1: Well I just knew that if I had to make more than one stop I'd never do it, so it was spend 6 hours in a car and get it done in one shot or spend 15 minutes doing fingerprints or photos and being too lazy to do the other one and never sending in the paperwork. So this was the better choice for me.
FC: Uh. Okay?
1: Why don't you have a kiosk?
FC: I'm not paying $9000 for something that's going to save you time and cost me money and then have to deal with being tech support and having a device in my place of business that compresses my own margins. We're down to making $50 on a can from making $350. This isn't a position I'm interested in taking.
1: Well, sucks to be you. I'm buying all my cans from silencershop now!
FC: Enjoy your 6 hour drive.
1:30 PM: Man walks up with an old stainless combat commander colt. Series 70. No original box and sights. Looks well used.
Thinks I’m crazy when I say I won’t give him $1000 on trade.
1:39 PM: Guy comes back. Guy wants me to put a can on his 1917 eddystone that is not threaded. He asks what he can get for $150
1:45 PM: Lady picks up a Trijicon RMR and asks to turn it on. I shove a battery in it and turn it on.
1: This is a laser sight right?
FC: This is an RMR from Trijicon and RMR stands for Ruggedized Miniature Reflex sight - it uses a laser of sorts and projects it onto this lens here....
1: THIS COSTS $500? AND IT DOES NOT EVEN PUT IT ON THE TARGET?
FC: Well if you just look through the lens here you can see the red dot projected onto the glass.....

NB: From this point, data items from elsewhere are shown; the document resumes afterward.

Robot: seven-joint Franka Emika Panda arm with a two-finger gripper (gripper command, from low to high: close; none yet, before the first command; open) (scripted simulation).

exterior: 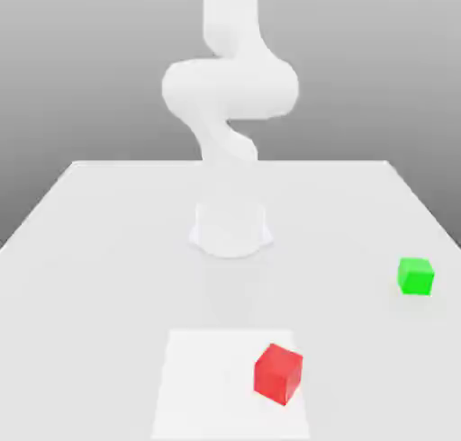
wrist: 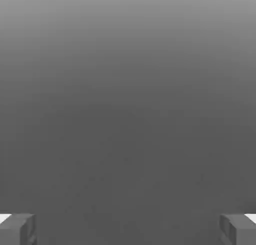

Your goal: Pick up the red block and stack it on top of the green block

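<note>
The red block rests on the white table near its front edge, slightly toward the exterior view's right. The green block stands farther back at the exterior view's right, well apart from the red one. In the hand view my gripper is open, its two grey fingertips far apart with nothing between them and only a plain grey background beyond. Neither block is near the fingers.
The white arm rises from its round base at the middle of the table and curls upward. A lighter square patch lies on the surface under the red block.
</note>
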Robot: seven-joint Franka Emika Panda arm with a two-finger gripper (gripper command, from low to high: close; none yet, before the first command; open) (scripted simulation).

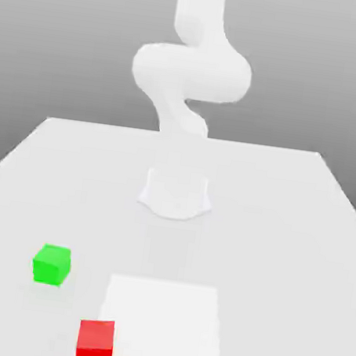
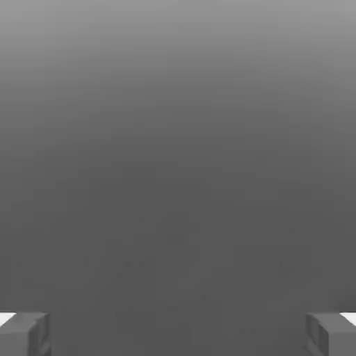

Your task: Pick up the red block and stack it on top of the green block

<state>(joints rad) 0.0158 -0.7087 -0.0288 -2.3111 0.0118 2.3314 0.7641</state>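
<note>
The red block (image 1: 96, 344) lies on the white table (image 1: 285, 227) near its front edge, a little toward the exterior view's left. The green block (image 1: 51, 264) sits on the table farther back and to the left of the red one, about a block's width away. Both cubes rest flat and untouched. In the hand view my gripper (image 2: 178, 337) is open: its two grey fingertips (image 2: 24, 335) stand far apart with nothing between them, against a plain grey background. The white arm (image 1: 191, 72) rises from its base and leaves the exterior view at the top.
A brighter white square patch (image 1: 162, 325) lies flat on the table just right of the red block. The arm's round base (image 1: 176, 195) stands at the table's middle, behind both blocks.
</note>
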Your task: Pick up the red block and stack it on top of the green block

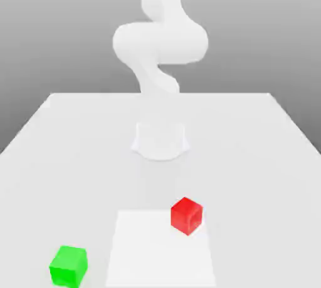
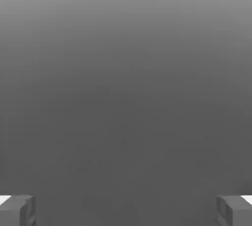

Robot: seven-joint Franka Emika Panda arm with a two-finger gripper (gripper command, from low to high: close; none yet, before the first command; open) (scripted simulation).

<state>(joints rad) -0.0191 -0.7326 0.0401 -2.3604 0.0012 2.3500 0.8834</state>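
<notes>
Grey and wide apart, my jaws [image 2: 126,211] hold nothing between them. Well apart from them, the red block [image 1: 187,216], plain and bright, rests at the edge of a whiter square patch [image 1: 160,252] on the pale counter [image 1: 75,174]. Across the patch sits the matte green block [image 1: 68,267]. Behind my white arm [image 1: 160,42], a grey backdrop [image 1: 263,30] darkens downward.

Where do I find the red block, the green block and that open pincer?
Red block [image 1: 187,216]: exterior view, near the middle of the cube.
Green block [image 1: 68,267]: exterior view, near the middle of the cube.
Pincer [image 2: 126,211]: hand view, midway between its two spread fingertips.
</notes>
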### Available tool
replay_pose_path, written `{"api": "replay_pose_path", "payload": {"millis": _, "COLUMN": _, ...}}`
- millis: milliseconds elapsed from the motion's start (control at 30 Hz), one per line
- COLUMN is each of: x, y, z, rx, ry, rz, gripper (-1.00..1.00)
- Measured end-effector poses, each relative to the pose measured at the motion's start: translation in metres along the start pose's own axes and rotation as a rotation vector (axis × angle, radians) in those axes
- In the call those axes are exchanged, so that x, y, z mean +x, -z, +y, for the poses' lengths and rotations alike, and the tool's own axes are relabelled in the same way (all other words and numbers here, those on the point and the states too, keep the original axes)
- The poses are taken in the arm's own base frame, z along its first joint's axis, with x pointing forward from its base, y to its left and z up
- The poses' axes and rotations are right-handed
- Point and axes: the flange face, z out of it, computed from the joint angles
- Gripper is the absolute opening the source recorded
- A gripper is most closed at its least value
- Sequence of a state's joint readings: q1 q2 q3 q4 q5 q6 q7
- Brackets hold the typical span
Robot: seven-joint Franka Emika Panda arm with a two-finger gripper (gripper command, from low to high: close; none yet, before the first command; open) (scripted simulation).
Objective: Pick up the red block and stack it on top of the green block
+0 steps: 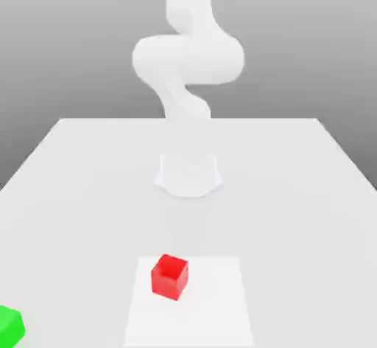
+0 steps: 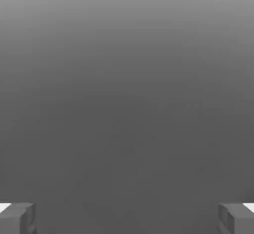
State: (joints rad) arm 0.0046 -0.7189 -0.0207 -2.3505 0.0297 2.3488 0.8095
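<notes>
The red block (image 1: 170, 276) is a small glossy cube resting on the white table, near its front edge and a little to the exterior view's left of centre. The green block (image 1: 10, 324) sits at the front far left in the exterior view, partly cut off by the picture's edge. In the hand view my gripper (image 2: 127, 219) is open: its two grey fingertips (image 2: 17, 218) stand far apart with nothing between them, and plain grey background lies beyond. The blocks are well apart from each other.
The white arm (image 1: 188, 59) rises from its round base (image 1: 188, 173) at the middle of the table (image 1: 294, 192). A slightly lighter square patch (image 1: 213, 302) lies under the red block. The table's edges run along both sides and the back.
</notes>
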Motion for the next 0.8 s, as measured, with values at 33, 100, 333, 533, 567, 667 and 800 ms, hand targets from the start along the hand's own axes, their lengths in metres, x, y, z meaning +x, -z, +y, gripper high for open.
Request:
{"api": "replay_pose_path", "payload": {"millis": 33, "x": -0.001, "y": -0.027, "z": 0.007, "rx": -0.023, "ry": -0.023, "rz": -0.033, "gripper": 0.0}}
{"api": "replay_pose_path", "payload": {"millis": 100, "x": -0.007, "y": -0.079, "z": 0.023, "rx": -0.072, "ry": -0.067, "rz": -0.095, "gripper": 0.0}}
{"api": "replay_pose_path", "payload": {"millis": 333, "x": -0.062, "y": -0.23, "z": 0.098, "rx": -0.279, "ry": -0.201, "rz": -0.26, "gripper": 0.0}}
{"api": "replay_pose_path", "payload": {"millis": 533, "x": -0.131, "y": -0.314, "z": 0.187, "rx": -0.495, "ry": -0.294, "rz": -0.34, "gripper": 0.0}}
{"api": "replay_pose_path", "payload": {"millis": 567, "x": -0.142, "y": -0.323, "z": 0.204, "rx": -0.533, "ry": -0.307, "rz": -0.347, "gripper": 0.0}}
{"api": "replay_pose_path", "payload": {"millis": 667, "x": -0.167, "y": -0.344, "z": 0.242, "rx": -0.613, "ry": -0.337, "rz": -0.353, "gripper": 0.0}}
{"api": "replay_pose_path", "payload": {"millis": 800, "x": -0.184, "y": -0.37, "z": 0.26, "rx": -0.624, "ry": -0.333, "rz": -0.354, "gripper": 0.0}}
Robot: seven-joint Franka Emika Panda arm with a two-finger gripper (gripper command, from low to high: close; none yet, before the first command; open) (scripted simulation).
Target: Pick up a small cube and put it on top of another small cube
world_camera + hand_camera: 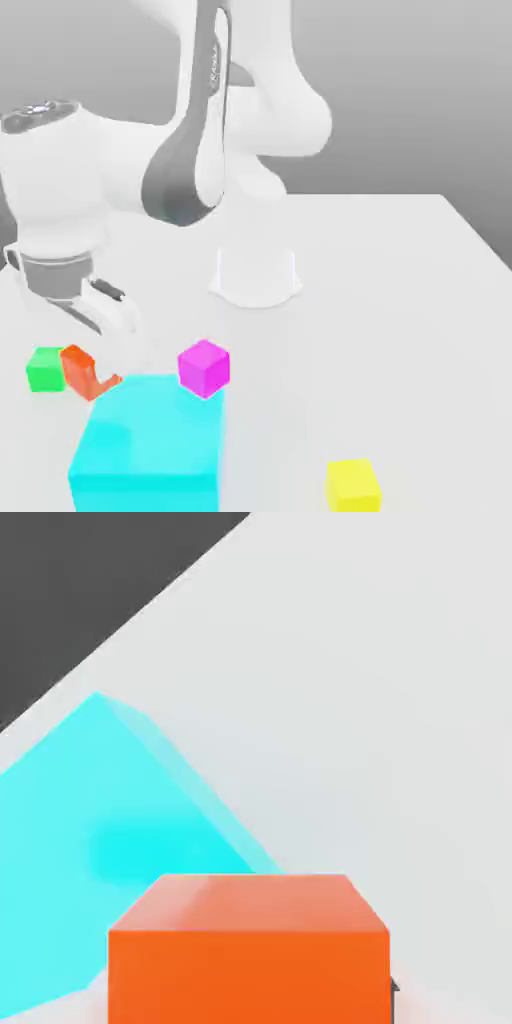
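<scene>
Exterior view: seeing the white gripper (110, 368) reaching down at the left of the frame, closing on the orange-red cube (82, 373) and gripping it with a pale finger covering part of one face. Finding that cube left of centre, in the lower half, tilting in its outline and showing flat, plain faces with straight edges. Seeing the green cube (46, 370) sitting just beside it, toward the exterior view's left, but not telling whether touching or slightly apart. Meeting the big cyan block (155, 430) at the lower left, spreading a broad, smooth, flat top and running off the bottom of the frame. Spotting the magenta cube (204, 368) near the block's far right corner, overlapping it in the picture and turning an edge forward. Noticing the yellow cube (353, 487) at the lower right, standing well apart on the smooth, pale table (400, 330). Seeing the glossy white arm (130, 165) bending across the upper left, with dark grey bands breaking up rounded casings.

Hand view: looking closely at the orange-red cube, showing a flat front face and a paler, faintly sheeny upper face, and overlapping a corner of the cyan block beyond.
</scene>
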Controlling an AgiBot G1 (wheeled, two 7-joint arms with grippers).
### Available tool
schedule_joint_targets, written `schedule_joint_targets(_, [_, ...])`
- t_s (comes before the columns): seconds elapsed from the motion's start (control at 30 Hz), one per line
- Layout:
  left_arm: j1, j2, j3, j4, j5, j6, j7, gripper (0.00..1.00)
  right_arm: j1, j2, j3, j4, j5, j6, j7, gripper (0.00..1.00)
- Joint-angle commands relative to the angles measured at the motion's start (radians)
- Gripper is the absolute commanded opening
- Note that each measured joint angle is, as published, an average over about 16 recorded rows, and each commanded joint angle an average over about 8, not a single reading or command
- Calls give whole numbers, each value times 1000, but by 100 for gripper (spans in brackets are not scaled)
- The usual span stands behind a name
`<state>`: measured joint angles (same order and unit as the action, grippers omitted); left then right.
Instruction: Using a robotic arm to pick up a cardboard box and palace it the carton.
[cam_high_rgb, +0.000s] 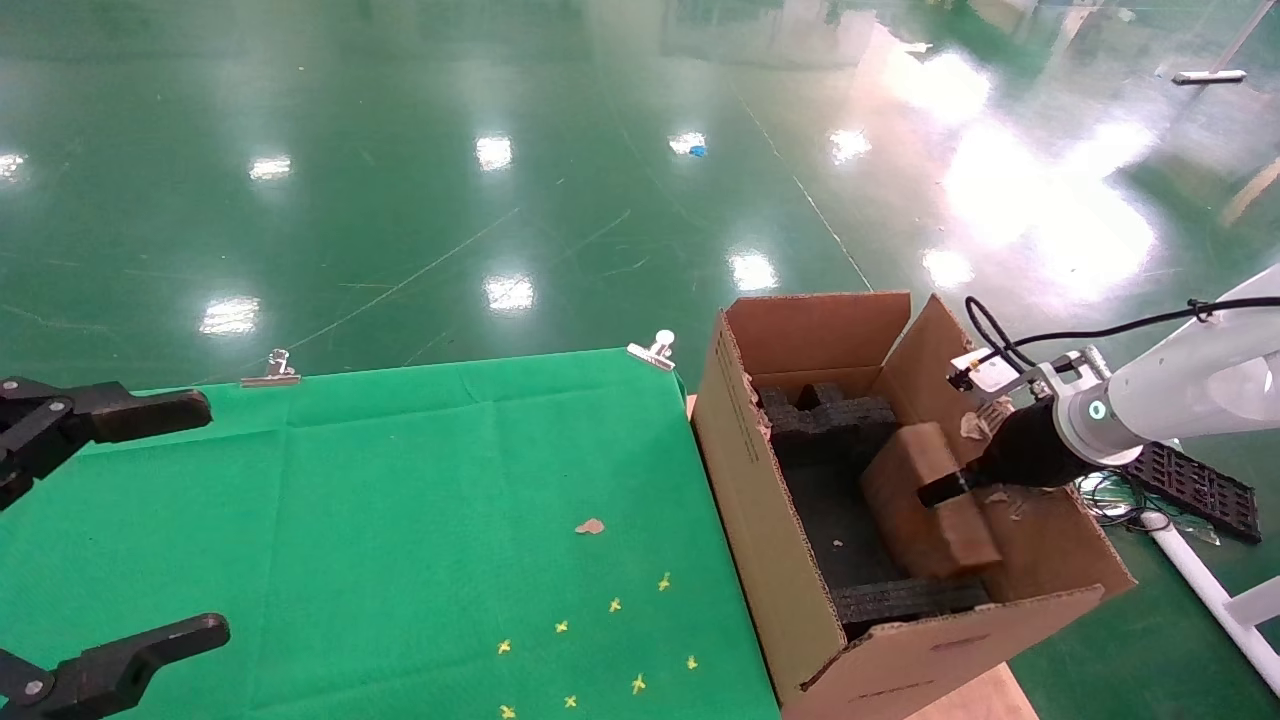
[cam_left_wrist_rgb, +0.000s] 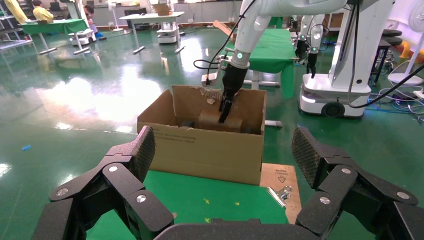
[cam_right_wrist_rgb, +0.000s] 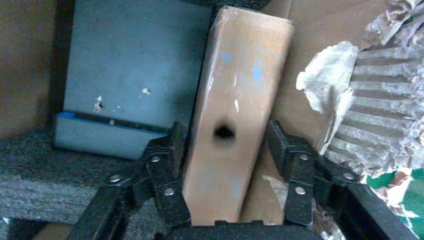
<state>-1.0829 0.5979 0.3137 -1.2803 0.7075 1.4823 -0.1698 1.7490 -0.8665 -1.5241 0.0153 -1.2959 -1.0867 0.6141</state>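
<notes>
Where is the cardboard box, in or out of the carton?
In: the cardboard box leans inside the carton, right gripper around it.

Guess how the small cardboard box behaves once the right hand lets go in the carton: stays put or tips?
Likely tips: the cardboard box leans tilted against the carton wall. Its face looks glossy, so it may slide on the foam blocks. Probably light and stiff; the right hand straddles it without visible denting.

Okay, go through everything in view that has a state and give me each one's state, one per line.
Small brown cardboard box: inside the carton, leaning tilted.
Large brown corrugated carton: flaps open, right edge torn.
Right black gripper: inside the carton, fingers either side of the box, a gap on one side.
Left black gripper: open, empty, over the green cloth.
</notes>
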Motion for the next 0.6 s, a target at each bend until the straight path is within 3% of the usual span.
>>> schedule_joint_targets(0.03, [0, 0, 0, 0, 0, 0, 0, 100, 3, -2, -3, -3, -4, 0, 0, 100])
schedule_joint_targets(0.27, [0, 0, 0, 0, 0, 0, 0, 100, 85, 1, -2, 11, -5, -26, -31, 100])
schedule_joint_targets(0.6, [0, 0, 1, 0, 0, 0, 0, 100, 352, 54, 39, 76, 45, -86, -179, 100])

1: I CAN BUY A $30 LASER POINTER AND DUCT TAPE IT TO MY GUN AND I'D BE $470 CHEAPER AND IT WOULD PUT THE LASER ON THE BAD GUY! WHAT IS THIS GARBAGE YOU'RE TRYING TO SELL?
She walks away. My mouth is agape.
2:15PM: Old guy walks up and points at a Glock 34 I have on the table. MY FRIEND BOUGHT A GLOCK IN 89 WITH NYPD AND SHOT HIMSELF HOLSTERING IT. I DONT TRUST THE DAMN THINGS and shuffles away without me having time for a rebuttal
2:21PM: Someone walks up asking me if I want to buy a used les Baer Comanche. I tell him I buy when I can make money. I look at it. It’s clean.
He wants $1600. Street is about $1600, that's all the money. Street the gun sells for about $1799 NEW, which means I can buy it for less than $1600 new. I tell him this. He looks at me like Elizabeth Warren looks at Brett Kavanaugh and shuffles away. I shake my head as I notice a familiar face walk up. I can't place it. He looks at some guns.
2:25PM: I'm asked if I have a card from the familiar stranger. I reach down into my wallet and fish one out, I hand it to him and he smiles at me. It finally clicks.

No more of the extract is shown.